Al nuovo Dpcm molti non ci stanno: dopo Napoli, in tutta Italia aumentano le proteste

Dalla mezzanotte di ieri, sono entrate in vigore le “nuove norme” emanate attraverso l’ennesimo Dpcm, dal Presidente del Consiglio Giuseppe Conte. Norme che hanno disposto come fino al prossimo 24 novembre, bar e ristoranti dovranno chiudere alle ore 18 salvo per servizi di consegne a domicilio o take away, confermando contestualmente il blocco agli sport da contatto (salvo a livelli professionistici) e l’obbligo di indossare sempre la mascherina. 

Queste ulteriori restrizioni non hanno trovato il favore di una larga fetta della popolazione italiana che, dopo i proclami dei mesi scorsi, si è sentita tradita dall’esecutivo e ha manifestato tutto il proprio dissenso con proteste pubbliche come quelle di Napoli, Roma o Verona (solo per citarne alcune, seppure il rischio – alto – di infiltrazioni c’è)

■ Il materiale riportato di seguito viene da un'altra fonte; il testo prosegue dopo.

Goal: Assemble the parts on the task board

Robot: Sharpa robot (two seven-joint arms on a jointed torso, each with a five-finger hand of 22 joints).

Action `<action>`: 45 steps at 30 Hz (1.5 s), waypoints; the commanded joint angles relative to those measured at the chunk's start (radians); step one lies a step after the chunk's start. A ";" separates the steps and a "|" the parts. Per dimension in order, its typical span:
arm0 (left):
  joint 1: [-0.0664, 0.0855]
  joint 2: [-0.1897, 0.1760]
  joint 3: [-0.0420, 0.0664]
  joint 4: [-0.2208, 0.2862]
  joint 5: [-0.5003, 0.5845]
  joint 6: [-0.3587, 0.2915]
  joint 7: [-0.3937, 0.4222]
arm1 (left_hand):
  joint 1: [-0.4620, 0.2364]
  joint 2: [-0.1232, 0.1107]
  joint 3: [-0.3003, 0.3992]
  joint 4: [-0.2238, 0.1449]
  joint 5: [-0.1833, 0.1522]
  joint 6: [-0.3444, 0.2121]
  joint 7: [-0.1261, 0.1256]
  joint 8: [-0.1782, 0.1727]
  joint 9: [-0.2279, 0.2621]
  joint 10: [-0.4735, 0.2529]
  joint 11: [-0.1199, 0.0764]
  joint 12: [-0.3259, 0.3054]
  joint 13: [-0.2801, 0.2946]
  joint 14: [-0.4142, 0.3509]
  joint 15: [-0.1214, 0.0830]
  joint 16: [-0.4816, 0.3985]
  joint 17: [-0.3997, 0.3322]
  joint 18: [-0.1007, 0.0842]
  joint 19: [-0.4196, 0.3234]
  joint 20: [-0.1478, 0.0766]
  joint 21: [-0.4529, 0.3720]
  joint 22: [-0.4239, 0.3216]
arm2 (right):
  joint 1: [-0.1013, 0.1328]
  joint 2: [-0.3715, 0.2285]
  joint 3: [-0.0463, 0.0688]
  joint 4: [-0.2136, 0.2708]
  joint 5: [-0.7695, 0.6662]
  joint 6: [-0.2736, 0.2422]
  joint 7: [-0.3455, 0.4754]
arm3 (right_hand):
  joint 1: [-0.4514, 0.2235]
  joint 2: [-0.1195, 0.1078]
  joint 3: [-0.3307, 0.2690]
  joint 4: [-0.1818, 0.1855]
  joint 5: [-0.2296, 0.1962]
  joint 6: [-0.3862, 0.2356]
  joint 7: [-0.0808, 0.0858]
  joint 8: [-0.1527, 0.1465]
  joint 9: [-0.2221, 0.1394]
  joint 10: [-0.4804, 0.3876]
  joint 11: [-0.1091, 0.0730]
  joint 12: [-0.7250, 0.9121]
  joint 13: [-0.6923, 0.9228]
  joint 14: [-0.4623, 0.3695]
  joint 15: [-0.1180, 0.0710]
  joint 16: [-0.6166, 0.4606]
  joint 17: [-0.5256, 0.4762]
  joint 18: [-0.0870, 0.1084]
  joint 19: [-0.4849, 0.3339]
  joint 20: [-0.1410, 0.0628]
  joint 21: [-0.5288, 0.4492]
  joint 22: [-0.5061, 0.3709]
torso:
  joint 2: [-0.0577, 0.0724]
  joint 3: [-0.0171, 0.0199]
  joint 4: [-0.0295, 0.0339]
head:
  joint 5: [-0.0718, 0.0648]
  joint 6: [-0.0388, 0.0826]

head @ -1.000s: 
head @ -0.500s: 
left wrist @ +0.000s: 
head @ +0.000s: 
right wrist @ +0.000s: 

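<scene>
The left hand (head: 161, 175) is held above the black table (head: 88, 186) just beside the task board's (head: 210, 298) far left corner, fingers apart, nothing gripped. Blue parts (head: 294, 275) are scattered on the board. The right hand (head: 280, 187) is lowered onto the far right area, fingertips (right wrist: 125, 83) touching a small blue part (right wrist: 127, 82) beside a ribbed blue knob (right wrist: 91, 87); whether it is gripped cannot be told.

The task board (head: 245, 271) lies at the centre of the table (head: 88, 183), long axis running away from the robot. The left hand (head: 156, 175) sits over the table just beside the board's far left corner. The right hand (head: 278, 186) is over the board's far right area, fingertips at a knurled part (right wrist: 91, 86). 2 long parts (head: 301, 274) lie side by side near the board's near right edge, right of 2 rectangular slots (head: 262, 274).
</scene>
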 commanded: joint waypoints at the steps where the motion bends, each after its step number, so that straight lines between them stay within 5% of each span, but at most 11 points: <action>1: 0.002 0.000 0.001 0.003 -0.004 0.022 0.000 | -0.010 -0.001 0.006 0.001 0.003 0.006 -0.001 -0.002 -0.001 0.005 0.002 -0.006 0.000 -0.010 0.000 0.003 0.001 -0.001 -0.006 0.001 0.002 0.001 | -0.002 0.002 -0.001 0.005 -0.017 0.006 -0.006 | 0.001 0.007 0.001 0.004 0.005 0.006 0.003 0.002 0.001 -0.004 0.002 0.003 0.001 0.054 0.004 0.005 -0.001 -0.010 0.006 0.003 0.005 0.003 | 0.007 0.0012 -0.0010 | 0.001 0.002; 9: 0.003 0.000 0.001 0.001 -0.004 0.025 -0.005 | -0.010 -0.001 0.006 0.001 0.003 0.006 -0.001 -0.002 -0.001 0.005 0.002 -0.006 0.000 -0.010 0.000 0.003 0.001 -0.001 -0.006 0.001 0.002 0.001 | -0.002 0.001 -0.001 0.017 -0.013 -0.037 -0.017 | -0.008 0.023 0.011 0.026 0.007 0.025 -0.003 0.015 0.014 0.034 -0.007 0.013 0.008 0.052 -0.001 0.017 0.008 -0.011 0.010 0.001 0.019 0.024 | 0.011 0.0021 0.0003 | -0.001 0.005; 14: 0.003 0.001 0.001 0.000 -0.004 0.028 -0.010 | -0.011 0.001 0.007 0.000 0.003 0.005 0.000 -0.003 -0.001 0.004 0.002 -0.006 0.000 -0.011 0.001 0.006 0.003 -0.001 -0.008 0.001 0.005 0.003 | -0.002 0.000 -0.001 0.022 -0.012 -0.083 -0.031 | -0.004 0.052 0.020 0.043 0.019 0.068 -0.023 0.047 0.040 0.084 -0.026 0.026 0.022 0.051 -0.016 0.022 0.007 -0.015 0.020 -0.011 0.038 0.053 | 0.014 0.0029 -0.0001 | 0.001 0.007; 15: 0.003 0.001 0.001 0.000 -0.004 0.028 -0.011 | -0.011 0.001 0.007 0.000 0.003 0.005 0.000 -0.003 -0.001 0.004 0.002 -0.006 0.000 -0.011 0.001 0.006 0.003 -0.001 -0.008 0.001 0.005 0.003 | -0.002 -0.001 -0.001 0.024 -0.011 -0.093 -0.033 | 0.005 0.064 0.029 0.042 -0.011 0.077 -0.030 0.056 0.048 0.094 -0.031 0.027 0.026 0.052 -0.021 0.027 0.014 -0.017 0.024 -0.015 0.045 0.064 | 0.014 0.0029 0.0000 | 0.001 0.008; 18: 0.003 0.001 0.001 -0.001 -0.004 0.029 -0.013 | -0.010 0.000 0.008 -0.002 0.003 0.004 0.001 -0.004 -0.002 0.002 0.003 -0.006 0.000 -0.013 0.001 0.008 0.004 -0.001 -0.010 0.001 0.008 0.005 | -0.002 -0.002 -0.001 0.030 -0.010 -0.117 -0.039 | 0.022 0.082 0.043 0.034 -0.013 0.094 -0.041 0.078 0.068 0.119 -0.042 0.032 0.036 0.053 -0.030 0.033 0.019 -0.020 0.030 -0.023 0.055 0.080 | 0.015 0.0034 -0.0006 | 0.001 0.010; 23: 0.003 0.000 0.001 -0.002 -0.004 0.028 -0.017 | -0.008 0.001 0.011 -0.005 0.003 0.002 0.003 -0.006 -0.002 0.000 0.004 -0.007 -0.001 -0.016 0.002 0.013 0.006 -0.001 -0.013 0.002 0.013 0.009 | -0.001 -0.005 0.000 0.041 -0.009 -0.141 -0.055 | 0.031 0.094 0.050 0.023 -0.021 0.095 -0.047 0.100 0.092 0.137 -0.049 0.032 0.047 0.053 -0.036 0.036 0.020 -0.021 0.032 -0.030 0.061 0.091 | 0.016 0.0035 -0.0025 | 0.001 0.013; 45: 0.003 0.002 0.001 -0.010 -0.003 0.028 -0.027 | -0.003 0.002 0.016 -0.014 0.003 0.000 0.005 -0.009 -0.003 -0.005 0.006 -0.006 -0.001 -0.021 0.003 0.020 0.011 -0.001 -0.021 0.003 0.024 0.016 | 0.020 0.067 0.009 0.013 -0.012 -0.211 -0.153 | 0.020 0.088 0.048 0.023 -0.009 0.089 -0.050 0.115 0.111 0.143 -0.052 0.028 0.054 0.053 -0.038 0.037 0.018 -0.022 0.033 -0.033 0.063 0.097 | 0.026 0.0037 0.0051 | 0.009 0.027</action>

Se questi sono stati casi limite, nel resto d’Italia però la musica non sembra cambiare con diverse persone che hanno mostrato, singolarmente, il proprio malcontento per le numerose restrizioni che sono state nuovamente imposte alla popolazione

È il caso di quanto accaduto a Firenze dove sono diventati virali una serie di video che mostrano le forze di polizia intente a fermare una donna che circolava per la città senza indossare la mascherina. Le scene convulse riprese dai video evidenziano come la donna abbia protestato vibratamente, costringendo la Polizia a bloccarla e, successivamente ammanettarla

La situazione, ripresa da un ragazzo e diffusa via Facebook, ha mostrato inoltre come le altre persone presenti abbiano espresso la propria solidarietà alla donna, con alcune voci fuori campo che invitavano gli agenti “a lasciarla” e, una volta ammanettata e tradotta sulla volante, si sono alzati applausi ironici e urla nei confronti della Polizia. 

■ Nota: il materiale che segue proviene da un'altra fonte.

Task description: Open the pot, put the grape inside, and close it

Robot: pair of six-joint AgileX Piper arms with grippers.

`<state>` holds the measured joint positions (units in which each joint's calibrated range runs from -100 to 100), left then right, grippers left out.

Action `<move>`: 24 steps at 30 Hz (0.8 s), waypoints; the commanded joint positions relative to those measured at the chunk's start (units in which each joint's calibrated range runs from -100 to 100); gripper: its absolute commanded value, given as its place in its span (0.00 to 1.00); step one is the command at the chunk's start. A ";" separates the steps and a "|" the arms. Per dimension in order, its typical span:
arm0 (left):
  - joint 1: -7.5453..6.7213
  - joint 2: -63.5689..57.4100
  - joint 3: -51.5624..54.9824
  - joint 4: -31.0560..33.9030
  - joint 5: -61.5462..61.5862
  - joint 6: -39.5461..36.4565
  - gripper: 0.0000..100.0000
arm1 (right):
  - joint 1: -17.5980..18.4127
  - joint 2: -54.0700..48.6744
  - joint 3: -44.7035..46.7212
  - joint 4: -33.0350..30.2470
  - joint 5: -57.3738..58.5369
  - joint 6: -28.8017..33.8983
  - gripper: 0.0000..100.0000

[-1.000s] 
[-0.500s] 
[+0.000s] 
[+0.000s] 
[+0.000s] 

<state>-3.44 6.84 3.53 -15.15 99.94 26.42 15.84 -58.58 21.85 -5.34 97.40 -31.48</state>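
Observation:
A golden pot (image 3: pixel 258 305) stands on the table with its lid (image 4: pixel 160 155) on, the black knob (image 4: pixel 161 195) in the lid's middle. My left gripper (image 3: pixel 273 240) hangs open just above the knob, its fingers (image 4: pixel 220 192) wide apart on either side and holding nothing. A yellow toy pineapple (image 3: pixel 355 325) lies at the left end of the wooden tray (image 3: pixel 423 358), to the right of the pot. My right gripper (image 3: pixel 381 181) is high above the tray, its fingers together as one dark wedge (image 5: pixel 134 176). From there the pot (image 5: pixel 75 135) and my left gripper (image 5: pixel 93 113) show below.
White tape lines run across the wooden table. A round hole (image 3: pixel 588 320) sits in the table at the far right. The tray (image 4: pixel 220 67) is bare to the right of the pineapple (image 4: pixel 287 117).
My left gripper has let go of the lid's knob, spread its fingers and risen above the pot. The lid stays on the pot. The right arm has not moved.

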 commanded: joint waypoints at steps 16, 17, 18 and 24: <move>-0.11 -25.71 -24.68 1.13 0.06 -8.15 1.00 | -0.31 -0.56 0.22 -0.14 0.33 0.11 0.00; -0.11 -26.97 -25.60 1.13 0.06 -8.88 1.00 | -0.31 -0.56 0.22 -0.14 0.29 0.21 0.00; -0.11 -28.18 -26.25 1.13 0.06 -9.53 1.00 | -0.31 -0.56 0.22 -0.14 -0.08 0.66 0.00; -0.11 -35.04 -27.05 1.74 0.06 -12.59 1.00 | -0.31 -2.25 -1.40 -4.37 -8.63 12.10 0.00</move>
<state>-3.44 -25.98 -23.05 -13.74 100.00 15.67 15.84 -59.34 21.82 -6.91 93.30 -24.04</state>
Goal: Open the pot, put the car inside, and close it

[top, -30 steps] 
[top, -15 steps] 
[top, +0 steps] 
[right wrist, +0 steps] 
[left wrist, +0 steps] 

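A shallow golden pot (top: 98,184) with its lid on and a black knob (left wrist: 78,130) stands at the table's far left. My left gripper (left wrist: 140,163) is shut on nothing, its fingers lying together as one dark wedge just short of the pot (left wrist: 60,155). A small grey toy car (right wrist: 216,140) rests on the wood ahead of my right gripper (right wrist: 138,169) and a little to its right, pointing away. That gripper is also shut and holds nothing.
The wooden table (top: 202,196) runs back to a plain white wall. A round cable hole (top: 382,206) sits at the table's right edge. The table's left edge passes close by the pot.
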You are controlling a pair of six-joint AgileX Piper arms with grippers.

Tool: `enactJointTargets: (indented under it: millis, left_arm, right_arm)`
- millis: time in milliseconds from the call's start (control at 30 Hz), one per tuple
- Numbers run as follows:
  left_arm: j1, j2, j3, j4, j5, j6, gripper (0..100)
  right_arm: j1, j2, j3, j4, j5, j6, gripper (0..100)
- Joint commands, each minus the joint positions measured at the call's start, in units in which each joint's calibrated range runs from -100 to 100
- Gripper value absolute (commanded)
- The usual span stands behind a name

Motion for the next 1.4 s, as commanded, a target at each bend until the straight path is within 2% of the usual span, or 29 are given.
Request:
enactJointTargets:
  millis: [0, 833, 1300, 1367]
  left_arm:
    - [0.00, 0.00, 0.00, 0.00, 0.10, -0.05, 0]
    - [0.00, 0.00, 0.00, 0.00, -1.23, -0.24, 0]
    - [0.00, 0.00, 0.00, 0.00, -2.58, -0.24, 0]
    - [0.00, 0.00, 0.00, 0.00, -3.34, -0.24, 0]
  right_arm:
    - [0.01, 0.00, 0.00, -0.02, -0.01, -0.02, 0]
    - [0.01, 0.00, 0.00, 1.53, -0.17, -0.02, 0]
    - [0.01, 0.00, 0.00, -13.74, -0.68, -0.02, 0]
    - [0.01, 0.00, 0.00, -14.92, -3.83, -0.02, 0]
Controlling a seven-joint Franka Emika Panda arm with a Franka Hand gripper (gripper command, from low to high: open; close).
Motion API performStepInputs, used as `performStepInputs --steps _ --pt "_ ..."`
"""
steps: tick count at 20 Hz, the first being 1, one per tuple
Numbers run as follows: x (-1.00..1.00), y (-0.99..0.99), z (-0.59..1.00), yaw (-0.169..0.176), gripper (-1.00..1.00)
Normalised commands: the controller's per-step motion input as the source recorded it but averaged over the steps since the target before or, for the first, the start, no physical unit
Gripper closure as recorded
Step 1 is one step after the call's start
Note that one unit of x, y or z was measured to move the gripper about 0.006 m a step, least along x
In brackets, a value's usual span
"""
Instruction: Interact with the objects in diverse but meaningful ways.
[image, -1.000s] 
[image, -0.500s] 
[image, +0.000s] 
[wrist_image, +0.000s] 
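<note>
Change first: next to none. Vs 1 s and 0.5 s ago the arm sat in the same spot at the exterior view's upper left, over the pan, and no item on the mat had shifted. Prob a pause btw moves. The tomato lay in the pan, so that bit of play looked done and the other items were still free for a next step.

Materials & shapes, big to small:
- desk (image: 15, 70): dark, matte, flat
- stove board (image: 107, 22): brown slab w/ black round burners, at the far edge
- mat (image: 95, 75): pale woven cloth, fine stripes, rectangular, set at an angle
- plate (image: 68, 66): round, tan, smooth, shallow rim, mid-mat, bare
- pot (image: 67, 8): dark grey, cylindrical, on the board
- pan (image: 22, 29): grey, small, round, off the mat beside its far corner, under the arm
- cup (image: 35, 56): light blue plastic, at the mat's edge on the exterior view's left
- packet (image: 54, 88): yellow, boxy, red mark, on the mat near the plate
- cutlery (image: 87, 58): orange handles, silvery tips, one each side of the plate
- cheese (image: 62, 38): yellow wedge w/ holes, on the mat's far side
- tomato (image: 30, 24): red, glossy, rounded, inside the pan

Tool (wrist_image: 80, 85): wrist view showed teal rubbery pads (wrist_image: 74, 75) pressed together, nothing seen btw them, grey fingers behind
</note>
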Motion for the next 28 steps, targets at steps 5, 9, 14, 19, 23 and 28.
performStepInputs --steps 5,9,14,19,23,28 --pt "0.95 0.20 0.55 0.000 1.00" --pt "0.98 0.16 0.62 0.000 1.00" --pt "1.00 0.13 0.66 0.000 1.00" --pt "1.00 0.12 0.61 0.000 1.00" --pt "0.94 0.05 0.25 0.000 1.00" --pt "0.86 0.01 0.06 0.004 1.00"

Purtroppo, questo episodio non è rimasto isolato, anche a Napoli dove una donna, fermata perché non indossava correttamente la mascherina, ha aggredito (colpendolo sul casco protettivo) uno degli agenti che la stava invitando a rispettare l’obbligo di indossare il dispositivo, tentando successivamente di darsi alla fuga. La donna, poco dopo, è stata arrestata e tradotta in Questura con l’accusa di resistenza e lesioni a pubblico ufficiale e, successivamente, denunciata per oltraggio e rifiuto di fornire le proprie generalità. 

Questi episodi, che accadono sempre con maggior frequenza, evidenziano come, una certa parte, della popolazione italiana sia stanca delle restrizioni e sia pronta a protestare. Se la situazione non verrà affrontata con la dovuta attenzione, il rischio è che, da singoli episodi si passi rapidamente a manifestazioni di protesta diffuse. 

E massima attenzione, con “necessità di disinnescare sul nascere ogni situazione di possibile rischio” e richiesta di “massima fermezza nei confronti dei violenti ,in particolare estremisti di destra, centri sociali, soggetti pregiudicati usati come manovalanza dalla criminalità organizzata” giunge in giornata anche al Viminale, dove sale l’allerta per le tensioni sociali dopo il nuovo Dpcm del governo che ha reintrodotto una serie di chiusure. Le manifestazioni dei giorni scorsi a Napoli, Roma e Torino, viene sottolineato, “sono un campanello d’allarme da non sottovalutare”.

Un rischio che al momento l’Italia non può correre.